Background/Objectives: Trimethylamine N-oxide (TMAO), a gut microbiota-derived metabolite from L-carnitine and choline (abundant in meat and eggs), is linked to CVD and T2D. This study investigated whether TMAO responses to animal-based foods differ between individuals with and without metabolic syndrome (MetS), in relation to their gut microbiota composition.

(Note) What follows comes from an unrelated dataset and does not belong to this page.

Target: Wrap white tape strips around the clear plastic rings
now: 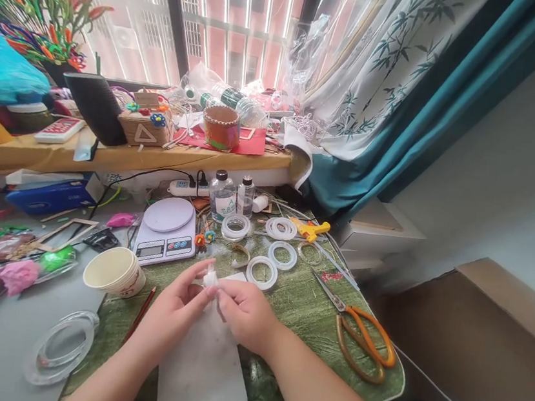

Subjects/Methods: In a randomized crossover trial, 12 MetS (>= 3 criteria according to the Adult Treatment Panel III: elevated waist circumference, fasting glucose, triglycerides, and blood pressure or reduced HDL cholesterol) and 21 non-MetS subjects consumed two test meals (3 hard-boiled eggs or 170 g meat balls) after overnight fasting, with >= 1-week washout. Blood was collected at baseline and 0.5, 1, 2, 4, and 6 h postprandially; urine was collected over 6 h. Fecal samples (collected pre-first day of intervention) underwent 16S rRNA sequencing. Plasma and urinary TMAO, TMA, choline, and carnitine were quantified using UPLC-MS/MS.

Results: MetS subjects exhibited a non-significant trend towards higher incremental AUCs for plasma TMA, TMAO, choline, and carnitine after consuming both foods, with a 30-50% higher urinary TMAO excretion (but similar for TMA) versus non-MetS subjects. This exploratory analysis also indicated that MetS subjects had reduced gut microbial diversity, featuring decreased Blautia glucerasea (butyrate producer) and increased Ruminococcus torques (pro-inflammatory), a profile associated with inflammation but not TMA production.

Conclusion: No significant increase in plasma methylamines after choline and carnitine challenge was observed in subjects with MetS compared with non-MetS. In MetS subjects (without CVD and T2D), gut microbiota composition was characterized by increased pro-inflammatory bacteria rather than TMAO-generating bacteria. The lack of statistical significance with regard to plasma TMAO response could be due to an insufficient sample size rather than the absence of an effect. Nevertheless, the observed elevation might still be clinically relevant, supported by concurrent differences in microbiota composition. These preliminary findings warrant validation in larger cohorts due to sample size limitations.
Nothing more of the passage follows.